ABOUT THIS EXERCISE: Omit any picture, and return the remaining data exactly as written.

INFORMATION SHOWN:

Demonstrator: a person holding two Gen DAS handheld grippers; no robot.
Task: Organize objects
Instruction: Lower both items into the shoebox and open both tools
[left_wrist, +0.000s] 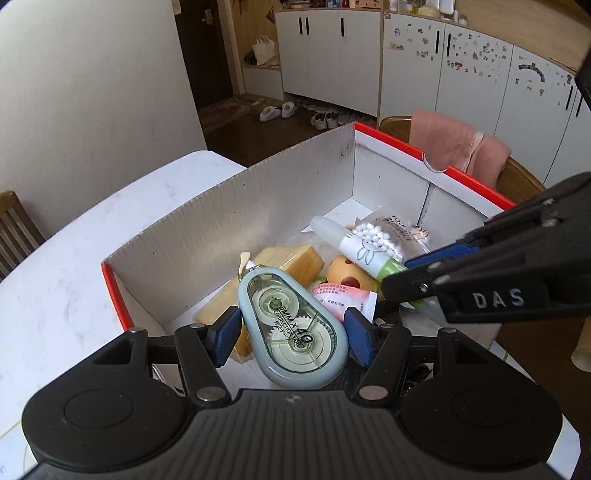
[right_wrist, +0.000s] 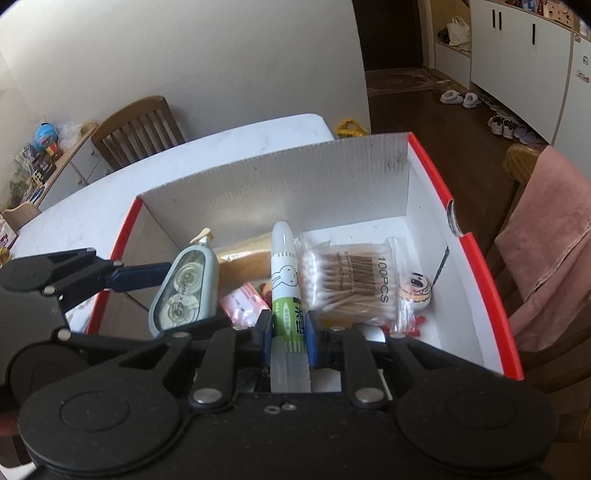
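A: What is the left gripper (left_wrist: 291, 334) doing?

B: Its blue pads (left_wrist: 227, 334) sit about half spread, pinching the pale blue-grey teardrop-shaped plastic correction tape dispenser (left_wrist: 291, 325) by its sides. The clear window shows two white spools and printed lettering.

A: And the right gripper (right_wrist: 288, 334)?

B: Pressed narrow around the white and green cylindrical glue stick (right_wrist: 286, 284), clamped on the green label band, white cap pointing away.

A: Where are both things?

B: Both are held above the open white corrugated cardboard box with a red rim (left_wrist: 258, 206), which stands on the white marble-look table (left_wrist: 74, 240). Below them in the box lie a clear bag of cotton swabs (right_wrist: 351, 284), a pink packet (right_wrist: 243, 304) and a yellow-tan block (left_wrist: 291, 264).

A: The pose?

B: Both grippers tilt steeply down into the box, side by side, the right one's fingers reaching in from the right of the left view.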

RESULT FOR THIS TASK:
Demonstrator: a person holding two Gen DAS handheld grippers; no robot.
Task: Organize objects
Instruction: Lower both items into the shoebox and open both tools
[left_wrist, +0.000s] 
[right_wrist, +0.000s] 
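A: What is the left gripper (left_wrist: 291, 334) doing?

B: Its blue pads (left_wrist: 227, 334) sit about half spread, pinching the pale blue-grey teardrop-shaped plastic correction tape dispenser (left_wrist: 291, 325) by its sides. The clear window shows two white spools and printed lettering.

A: And the right gripper (right_wrist: 288, 334)?

B: Pressed narrow around the white and green cylindrical glue stick (right_wrist: 286, 284), clamped on the green label band, white cap pointing away.

A: Where are both things?

B: Both are held above the open white corrugated cardboard box with a red rim (left_wrist: 258, 206), which stands on the white marble-look table (left_wrist: 74, 240). Below them in the box lie a clear bag of cotton swabs (right_wrist: 351, 284), a pink packet (right_wrist: 243, 304) and a yellow-tan block (left_wrist: 291, 264).

A: The pose?

B: Both grippers tilt steeply down into the box, side by side, the right one's fingers reaching in from the right of the left view.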

No additional output is required for this exercise.